One student says health fairs really get the students' attention. Two area universities were taking a stand on health Wednesday.
Students at Florida A&M and Florida State Universities took time away from the classroom to learn more about their health, a day of both fun and learning important lessons in health. Students packed into FAMU's Grand Ballroom Wednesday for the 2nd Annual Rattler Health Initiative.
Tony Pearson, the event coordinator, says, "As African-Americans we are at the extreme of every health disparity. It is very important for us to get tested early on. That's why I'm trying to get it to the students now so as they get older they are more healthy and more knowledgeable."
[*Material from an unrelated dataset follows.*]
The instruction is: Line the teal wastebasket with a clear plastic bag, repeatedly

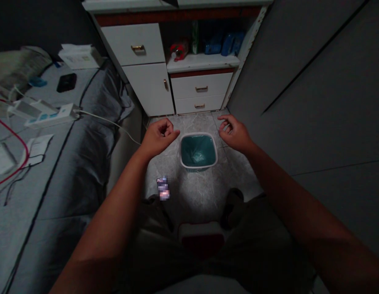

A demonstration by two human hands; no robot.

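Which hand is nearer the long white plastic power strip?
Left: the left hand is right of the power strip; the right hand is farther right, past the white-rimmed teal bin.

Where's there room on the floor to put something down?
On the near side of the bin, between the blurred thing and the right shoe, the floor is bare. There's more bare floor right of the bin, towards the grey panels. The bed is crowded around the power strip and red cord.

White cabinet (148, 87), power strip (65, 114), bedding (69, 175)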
Cherise Charles, a FAMU sophomore, says, "I don't think we follow a strict health regimen, so when I saw the fair I was really interested."
Students got an introductory course in eating healthy foods as well as taking part in a host of screenings checking for sickle cell and high blood pressure.
Anya Lebron, PharmD and graduate of the FAMU School of Pharmacy says, "When you have high blood pressure and diabetes, that could lead to more complicated problems with your cholesterol as well as your heart. It could lead to strokes, even death."
Over at Florida State students waited in line to save lives by giving blood. Officials with the Southeastern Community Blood Center were aiming for donors between 17-24 years of age.
Dennis Charles, an FSU student, says, "They are valuable resources to people whose lives can be saved simply by their donations."
Students at both universities say while classes may be a challenge, you can never learn too much about your health.
This year FSU is participating in the national "Blood Saves" campaign, a project designed to raise college students' awareness of the importance of regular blood donation.